Another issue with C's volatile
I think that part of the issue with volatile is that it can be
used for at least three different things:
- stuff that can change behind the compiler's back (eg flags set in
a signal handler), where mostly you need the compiler to not cache
values loaded from
volatile variables.
- hardware registers, where reads and writes have side effects, so
you need the compiler to do all loads, even apparently pointless
ones (as John Mashey and MIPS found out in the early ages of
optimizing compilers being used on Unix kernels).
- shared-state stuff across multiple processors, which needs memory
barriers.
The second case is still the one usually mentioned in discussions of
volatile, generally without any mention that these days you need
memory and IO barriers when dealing with hardware. (You need IO barriers
because the CPU memory controller isn't the only thing doing weird
reordering and merging tricks.)
The compiler can at least theoretically issue sufficiently strong
memory barriers to handle shared-state stuff. However, IO barriers are
device specific (for example, PCI devices only guarantee that writes
have posted once you read something from that device), so on modern
hardware the compiler has no chance of getting #2 completely correct.
In practical terms, this means that the compiler might as well not
even bother trying to generate memory barriers; they're not needed in
one case and not sufficient in another. Omitting them entirely and
documenting this (which I will fault gcc on) at least makes sure that
no one accidentally relies on them and gets burned.
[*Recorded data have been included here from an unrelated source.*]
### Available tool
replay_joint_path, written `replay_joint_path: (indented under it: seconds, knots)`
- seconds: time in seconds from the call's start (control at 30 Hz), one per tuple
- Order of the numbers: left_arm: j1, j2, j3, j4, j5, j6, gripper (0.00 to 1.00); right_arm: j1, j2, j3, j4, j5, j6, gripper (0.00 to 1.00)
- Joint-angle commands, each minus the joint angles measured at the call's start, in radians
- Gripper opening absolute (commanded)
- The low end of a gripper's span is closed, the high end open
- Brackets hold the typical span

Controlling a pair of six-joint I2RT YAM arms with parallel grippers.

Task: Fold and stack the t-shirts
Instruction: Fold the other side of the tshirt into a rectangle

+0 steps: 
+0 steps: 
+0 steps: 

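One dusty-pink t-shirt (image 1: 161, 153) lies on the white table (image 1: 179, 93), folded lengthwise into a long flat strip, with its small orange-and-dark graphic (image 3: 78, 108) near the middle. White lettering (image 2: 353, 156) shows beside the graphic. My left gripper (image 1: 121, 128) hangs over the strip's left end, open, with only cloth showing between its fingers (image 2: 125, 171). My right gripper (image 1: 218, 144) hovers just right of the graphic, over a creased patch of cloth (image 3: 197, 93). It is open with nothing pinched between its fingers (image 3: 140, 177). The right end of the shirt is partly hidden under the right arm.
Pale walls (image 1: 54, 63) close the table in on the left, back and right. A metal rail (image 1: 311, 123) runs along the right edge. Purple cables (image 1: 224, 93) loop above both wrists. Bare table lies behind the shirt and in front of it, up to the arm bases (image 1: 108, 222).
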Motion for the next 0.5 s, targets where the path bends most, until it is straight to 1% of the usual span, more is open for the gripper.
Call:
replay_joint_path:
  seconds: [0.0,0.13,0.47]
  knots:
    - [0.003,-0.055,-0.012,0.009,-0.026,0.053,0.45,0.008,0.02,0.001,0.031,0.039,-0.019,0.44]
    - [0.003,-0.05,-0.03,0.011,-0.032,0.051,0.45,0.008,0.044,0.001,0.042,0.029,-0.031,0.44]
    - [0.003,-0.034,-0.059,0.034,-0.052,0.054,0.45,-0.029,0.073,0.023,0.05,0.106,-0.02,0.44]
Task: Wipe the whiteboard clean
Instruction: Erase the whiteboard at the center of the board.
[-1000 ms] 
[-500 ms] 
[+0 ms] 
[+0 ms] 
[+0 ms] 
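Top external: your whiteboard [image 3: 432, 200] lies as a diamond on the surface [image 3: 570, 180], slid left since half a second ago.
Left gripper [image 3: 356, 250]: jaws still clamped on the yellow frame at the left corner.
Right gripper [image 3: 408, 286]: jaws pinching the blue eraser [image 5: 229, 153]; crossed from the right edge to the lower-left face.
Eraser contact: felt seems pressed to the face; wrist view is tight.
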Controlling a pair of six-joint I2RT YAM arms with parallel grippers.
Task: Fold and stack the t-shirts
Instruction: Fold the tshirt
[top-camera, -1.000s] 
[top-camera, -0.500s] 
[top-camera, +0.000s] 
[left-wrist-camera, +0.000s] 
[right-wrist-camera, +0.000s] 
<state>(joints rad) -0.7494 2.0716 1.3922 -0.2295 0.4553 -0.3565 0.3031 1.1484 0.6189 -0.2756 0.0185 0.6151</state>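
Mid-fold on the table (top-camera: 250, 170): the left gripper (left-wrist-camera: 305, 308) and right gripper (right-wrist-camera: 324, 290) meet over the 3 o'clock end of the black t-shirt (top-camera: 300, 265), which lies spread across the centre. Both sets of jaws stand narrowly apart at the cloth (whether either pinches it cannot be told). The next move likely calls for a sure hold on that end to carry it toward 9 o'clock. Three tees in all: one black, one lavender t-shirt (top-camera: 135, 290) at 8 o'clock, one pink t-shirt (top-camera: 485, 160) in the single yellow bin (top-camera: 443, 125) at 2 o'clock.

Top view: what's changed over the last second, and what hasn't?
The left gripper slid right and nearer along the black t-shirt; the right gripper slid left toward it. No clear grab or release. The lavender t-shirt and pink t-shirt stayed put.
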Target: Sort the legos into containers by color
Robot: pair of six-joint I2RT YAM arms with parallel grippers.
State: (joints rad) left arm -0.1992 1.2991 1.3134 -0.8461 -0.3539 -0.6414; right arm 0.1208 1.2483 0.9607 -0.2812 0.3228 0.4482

(The counter-argument is that shared-state stuff is going to be
increasingly common due to SMP becoming more and more common, so the
compiler should support it directly to help people out. I don't believe
that, because I don't think shared-state concurrency is usable in
general; people who try to program in it will routinely blow their feet
off whether or not the C compiler puts memory barriers around their
volatiles.)